======== Given information
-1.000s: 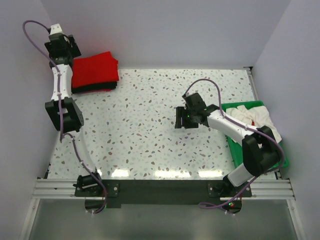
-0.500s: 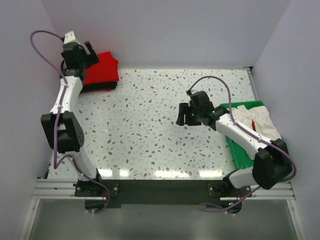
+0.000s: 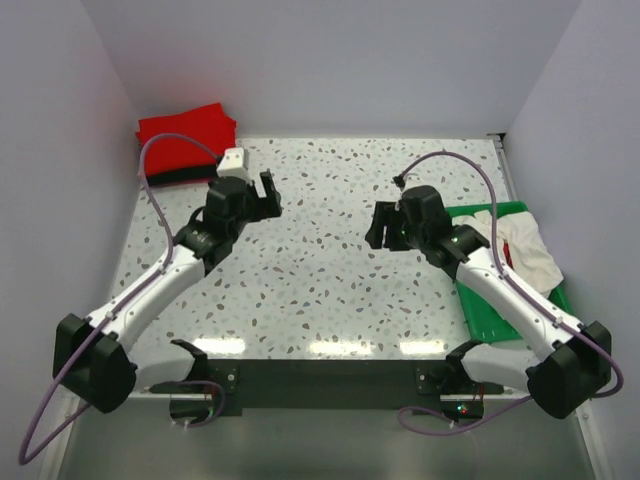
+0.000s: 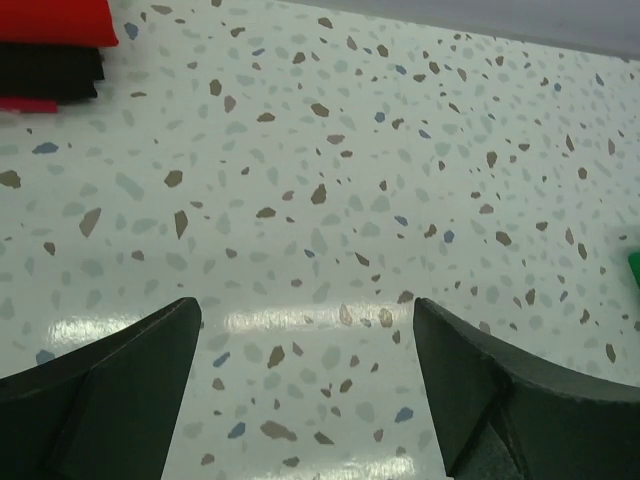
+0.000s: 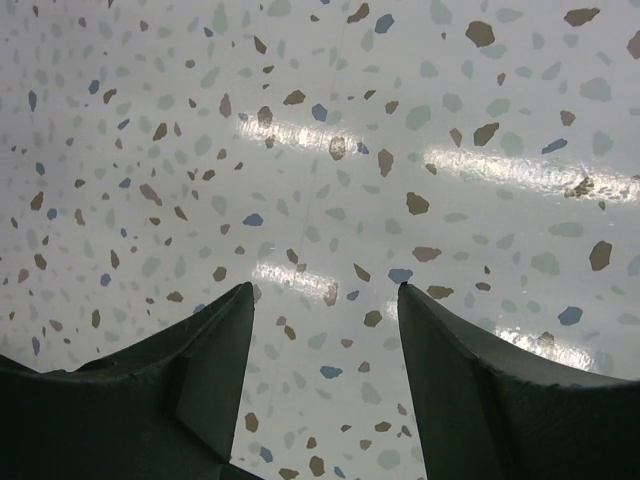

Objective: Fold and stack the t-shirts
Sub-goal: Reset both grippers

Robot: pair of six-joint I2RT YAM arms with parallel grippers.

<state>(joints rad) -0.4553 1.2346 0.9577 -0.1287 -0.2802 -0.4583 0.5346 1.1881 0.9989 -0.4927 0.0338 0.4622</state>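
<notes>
Red t-shirt [image 3: 187,132] sat folded flat in the upper-left corner of the top view. It was a neat rectangle on top of the black t-shirt [image 3: 180,181], of which I saw only a dark edge along the near side. Left wrist view caught the same stack in its upper-left corner: red over black, with another thin red strip under the black.

Whitish t-shirt [image 3: 530,252] was unfolded, crumpled in a heap on the green tray [image 3: 478,300] at the right edge of the table [image 3: 320,290], spilling past the tray's right rim.

Left gripper [image 3: 268,196] hung over bare tabletop left of centre, jaws wide apart, nothing between them. Right gripper [image 3: 374,228] was right of centre, just left of the tray, jaws also apart and holding nothing. Both wrist views showed only speckled surface between the jaws.
</notes>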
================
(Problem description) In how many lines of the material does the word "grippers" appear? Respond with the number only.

(Reply to the exercise) 2